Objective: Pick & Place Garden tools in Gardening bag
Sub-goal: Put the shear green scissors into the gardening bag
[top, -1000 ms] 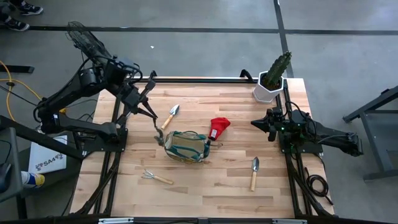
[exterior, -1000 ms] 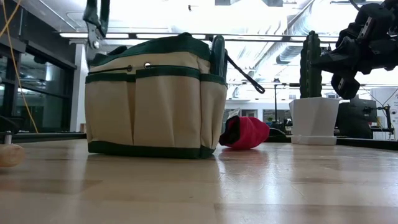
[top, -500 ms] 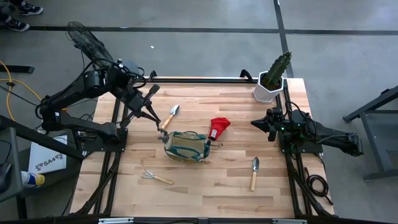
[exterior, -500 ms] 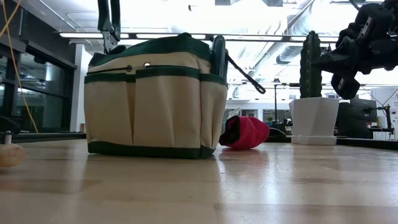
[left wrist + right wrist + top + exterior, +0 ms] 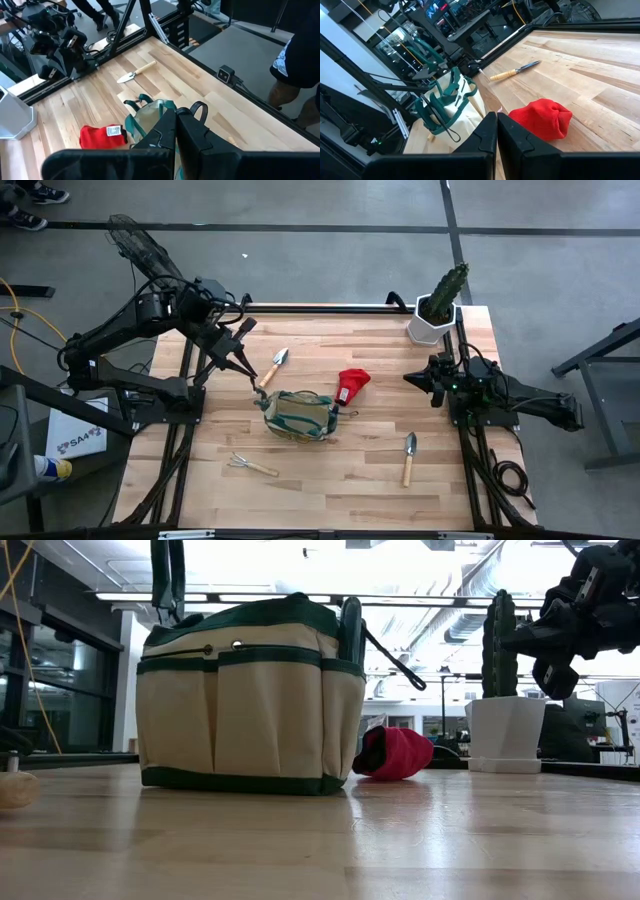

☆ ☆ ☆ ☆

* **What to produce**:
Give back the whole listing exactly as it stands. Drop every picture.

* **Output for this exercise**:
Objective: Pick & Place Garden tools in Gardening bag
Sub-goal: Put the shear green scissors into the gardening bag
[top, -1000 ms] 
[exterior, -1000 ms] 
[top, -500 ms] 
[exterior, -500 ms] 
[left wrist + right wrist + top + exterior, +0 ms] 

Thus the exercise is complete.